Local producers will have a chance to set up an Environmental Farm Plan with the help of trained technicians during a free workshop at County Hall Jan. 14. Photo Submitted/For Rocky View Weekly

An upcoming workshop at Rocky View County Hall is designed to help local farm producers identify their environmental risks and develop plans to mitigate, monitor or manage them.

“Join trained Environmental Farm Plan (EFP) technicians as they help work through your EFP with individual, hands-on assistance,” said Delaney McNaughton, Agricultural Services Officer with Rocky View County (RVC). “The workshop will provide computer stations and the time for farm operations to work through the various chapter of the EFP workbook.”

The workshop will be jointly hosted by RVC, the M.D. of Bighorn and the Foothills Forage and Grazing Association (FFGA), and will take place from 10 a.m. to 4 p.m. Jan. 14.
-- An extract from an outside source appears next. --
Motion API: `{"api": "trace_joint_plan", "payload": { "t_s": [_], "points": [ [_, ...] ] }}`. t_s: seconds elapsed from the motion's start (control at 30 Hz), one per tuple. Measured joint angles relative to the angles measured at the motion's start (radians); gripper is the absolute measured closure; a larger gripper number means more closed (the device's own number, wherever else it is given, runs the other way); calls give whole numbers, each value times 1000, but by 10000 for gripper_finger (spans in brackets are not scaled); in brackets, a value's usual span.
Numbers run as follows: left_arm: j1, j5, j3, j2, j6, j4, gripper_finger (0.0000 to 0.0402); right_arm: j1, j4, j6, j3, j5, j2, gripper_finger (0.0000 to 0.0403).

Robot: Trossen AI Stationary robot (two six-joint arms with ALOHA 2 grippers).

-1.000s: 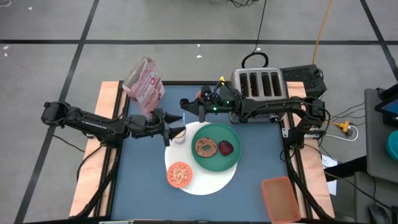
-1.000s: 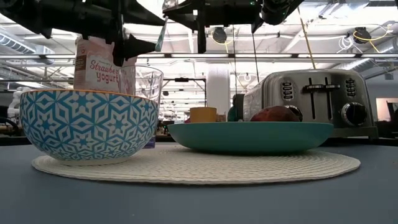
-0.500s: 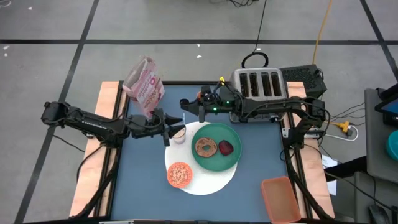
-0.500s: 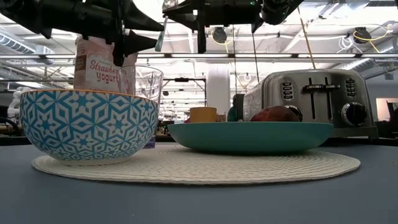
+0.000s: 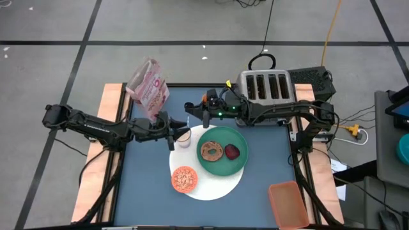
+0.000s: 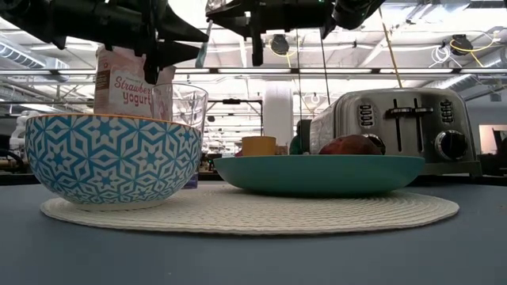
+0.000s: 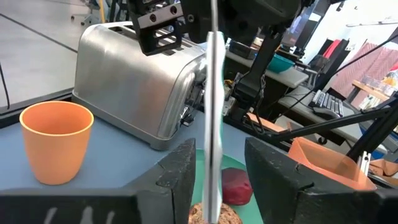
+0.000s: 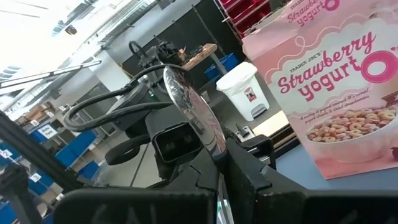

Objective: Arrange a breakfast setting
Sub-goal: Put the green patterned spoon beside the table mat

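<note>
My right gripper (image 5: 192, 110) (image 8: 219, 168) is shut on the silver spoon (image 8: 186, 102) above the table's far middle. The spoon's bowl end sticks out toward my left gripper (image 5: 180, 131) (image 7: 219, 155). That gripper is open, with a finger on either side of the spoon (image 7: 213, 112) and a gap on both sides. Below, the round white mat (image 5: 211, 189) carries the green plate (image 5: 220, 135) with the bagel (image 5: 211, 151) and dark red food (image 5: 231, 152), the cereal bowl (image 5: 184, 179) and the milk glass (image 5: 184, 140). The orange cup (image 7: 56, 140) stands by the toaster. My right gripper pinches the spoon between its two fingers below the spoon's bowl (image 8: 208, 146). The fingers themselves hide the exact place. The bowl end stands out beyond the fingertips, and the spoon is lifted clear of the table and everything on it.
The silver toaster (image 5: 265, 86) stands at the far right and the pink cereal box (image 5: 148, 86) at the far left. An orange container (image 5: 287, 203) sits at the near right corner. Bare blue tabletop (image 5: 144, 185) lies left of the mat.
In the low view my left gripper's two fingers have drawn closer together about the spoon's free end, without closing on it. My right gripper has kept the spoon in the air in much the same place.
</note>
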Motion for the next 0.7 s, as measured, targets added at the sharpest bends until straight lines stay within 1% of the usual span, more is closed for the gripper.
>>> {"api": "trace_joint_plan", "payload": {
  "t_s": [0.3,0.7],
  "points": [
    [0,6,0,0,13,-1,307,0,0,0,0,2,0,393],
    [0,16,0,0,39,-1,347,0,0,1,0,-1,0,393]
  ]
}}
According to Sonja Bloom, communications and environmental co-ordinator with FFGA, EFPs are voluntary, whole-farm self-assessments that help farmers identify concerns such as water contamination or erosion from water, wind or other potential impacts to soil health and quality.

“There are components on energy efficiency, crop and pasture management and how it all works together,” she said.
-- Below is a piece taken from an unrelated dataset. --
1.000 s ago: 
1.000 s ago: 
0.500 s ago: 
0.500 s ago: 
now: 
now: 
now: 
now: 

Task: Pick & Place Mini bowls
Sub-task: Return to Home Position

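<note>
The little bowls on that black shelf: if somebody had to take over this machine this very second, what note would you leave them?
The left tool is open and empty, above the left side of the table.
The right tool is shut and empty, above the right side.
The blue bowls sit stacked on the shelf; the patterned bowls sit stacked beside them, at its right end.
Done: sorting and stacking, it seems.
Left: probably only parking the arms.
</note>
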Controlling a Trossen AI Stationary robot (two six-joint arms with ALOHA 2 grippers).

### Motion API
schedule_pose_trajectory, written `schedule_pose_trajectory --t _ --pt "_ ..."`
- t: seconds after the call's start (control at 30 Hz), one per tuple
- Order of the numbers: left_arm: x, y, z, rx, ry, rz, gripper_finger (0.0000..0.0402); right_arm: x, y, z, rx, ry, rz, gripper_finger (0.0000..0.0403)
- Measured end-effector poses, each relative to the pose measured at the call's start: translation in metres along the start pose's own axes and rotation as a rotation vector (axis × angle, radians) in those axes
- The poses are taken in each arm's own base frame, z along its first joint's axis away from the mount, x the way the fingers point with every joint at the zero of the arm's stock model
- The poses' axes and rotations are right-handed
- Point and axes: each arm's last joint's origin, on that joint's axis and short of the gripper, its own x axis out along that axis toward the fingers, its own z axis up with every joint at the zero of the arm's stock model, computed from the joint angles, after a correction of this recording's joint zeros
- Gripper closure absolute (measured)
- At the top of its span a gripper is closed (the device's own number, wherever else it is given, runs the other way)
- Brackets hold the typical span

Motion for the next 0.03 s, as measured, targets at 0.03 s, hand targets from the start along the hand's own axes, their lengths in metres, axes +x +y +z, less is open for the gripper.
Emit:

Farms with a completed EFP also have an opportunity to receive funding for different types of projects, such as riparian management or water management under the Canadian Agricultural Partnership, McNaughton said.

The Jan. 14 workshop will include a quick overview of the EFP online workbook, according to Bloom. Each participant will have the chance to complete the workbook at their own pace, asking questions of the three technicians on-hand throughout the day.

“If your operation’s smaller, not complex, there’s a potential that they can get through the whole workbook and action plan in the day, but a lot of times people need another day or two to work on it,” Bloom said, adding the workshop usually equips producers to complete the EFP on their own from home.

Ultimately, she said, EFPs provide an opportunity for farmers to take a close look at their operation, assisting them in long- and short-term planning.

“I believe EFPs are important because it gives the producer the ability to assess their operation and then empowers them to make some changes for the better,” Bloom added.

The workshop is free, but space is limited to 10 farms. As of Jan. 2, McNaughton said, seven spots remained available.

“Two members from each farm operation are permitted under one registration,” she added.

Registration deadline is Jan. 13, or when the workshop is full. Registration can be found online by searching “Environmental Farm Plan Workshop” on

According to McNaughton, another workshop will be booked in the future if there is enough interest.